:: Exercise details ::
Using the data below, repeat all of it precisely.
====== Collected data
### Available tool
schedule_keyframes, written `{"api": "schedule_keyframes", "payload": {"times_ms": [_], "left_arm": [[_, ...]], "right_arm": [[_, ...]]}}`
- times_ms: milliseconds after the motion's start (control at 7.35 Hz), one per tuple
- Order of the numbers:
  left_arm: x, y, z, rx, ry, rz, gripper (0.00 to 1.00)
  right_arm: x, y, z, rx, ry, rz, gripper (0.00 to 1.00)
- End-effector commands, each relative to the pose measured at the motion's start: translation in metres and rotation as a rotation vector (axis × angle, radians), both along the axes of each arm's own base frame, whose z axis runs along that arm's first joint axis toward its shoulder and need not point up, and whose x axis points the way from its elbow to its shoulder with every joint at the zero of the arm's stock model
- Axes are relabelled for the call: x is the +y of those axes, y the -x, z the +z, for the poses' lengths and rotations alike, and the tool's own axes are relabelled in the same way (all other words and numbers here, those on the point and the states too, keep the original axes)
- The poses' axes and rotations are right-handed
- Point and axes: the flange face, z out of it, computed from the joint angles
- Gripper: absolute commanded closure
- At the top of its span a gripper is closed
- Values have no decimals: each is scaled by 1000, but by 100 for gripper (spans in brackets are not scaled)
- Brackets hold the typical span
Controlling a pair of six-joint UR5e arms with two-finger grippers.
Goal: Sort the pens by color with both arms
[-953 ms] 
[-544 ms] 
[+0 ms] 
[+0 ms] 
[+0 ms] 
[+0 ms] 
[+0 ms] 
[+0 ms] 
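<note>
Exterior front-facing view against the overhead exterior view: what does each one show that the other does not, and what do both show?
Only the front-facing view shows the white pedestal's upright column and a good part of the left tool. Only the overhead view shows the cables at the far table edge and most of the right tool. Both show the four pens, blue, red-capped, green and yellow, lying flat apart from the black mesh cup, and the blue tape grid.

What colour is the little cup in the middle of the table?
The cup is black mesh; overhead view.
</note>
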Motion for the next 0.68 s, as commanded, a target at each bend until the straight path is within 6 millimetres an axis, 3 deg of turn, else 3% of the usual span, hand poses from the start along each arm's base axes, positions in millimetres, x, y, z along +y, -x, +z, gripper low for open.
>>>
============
:: Response area ::
### Available tool
schedule_keyframes, written `{"api": "schedule_keyframes", "payload": {"times_ms": [_], "left_arm": [[_, ...]], "right_arm": [[_, ...]]}}`
- times_ms: milliseconds after the motion's start (control at 7.35 Hz), one per tuple
- Order of the numbers:
  left_arm: x, y, z, rx, ry, rz, gripper (0.00 to 1.00)
  right_arm: x, y, z, rx, ry, rz, gripper (0.00 to 1.00)
- End-effector commands, each relative to the pose measured at the motion's start: translation in metres and rotation as a rotation vector (axis × angle, radians), both along the axes of each arm's own base frame, whose z axis runs along that arm's first joint axis toward its shoulder and need not point up, and whose x axis points the way from its elbow to its shoulder with every joint at the zero of the arm's stock model
- Axes are relabelled for the call: x is the +y of those axes, y the -x, z the +z, for the poses' lengths and rotations alike, and the tool's own axes are relabelled in the same way (all other words and numbers here, those on the point and the states too, keep the original axes)
- The poses' axes and rotations are right-handed
- Point and axes: the flange face, z out of it, computed from the joint angles
- Gripper: absolute commanded closure
- At the top of its span a gripper is closed
- Values have no decimals: each is scaled by 1000, but by 100 for gripper (spans in brackets are not scaled)
- Brackets hold the typical span
Controlling a pair of six-joint UR5e arms with two-finger grippers.
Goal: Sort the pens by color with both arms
[-953 ms] 
[-544 ms] 
[+0 ms] 
[+0 ms] 
[+0 ms] 
[+0 ms] 
[+0 ms] 
[+0 ms] 
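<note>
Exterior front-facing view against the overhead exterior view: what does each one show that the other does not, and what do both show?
Only the front-facing view shows the white pedestal's upright column and a good part of the left tool. Only the overhead view shows the cables at the far table edge and most of the right tool. Both show the four pens, blue, red-capped, green and yellow, lying flat apart from the black mesh cup, and the blue tape grid.

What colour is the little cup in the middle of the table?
The cup is black mesh; overhead view.
</note>
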Motion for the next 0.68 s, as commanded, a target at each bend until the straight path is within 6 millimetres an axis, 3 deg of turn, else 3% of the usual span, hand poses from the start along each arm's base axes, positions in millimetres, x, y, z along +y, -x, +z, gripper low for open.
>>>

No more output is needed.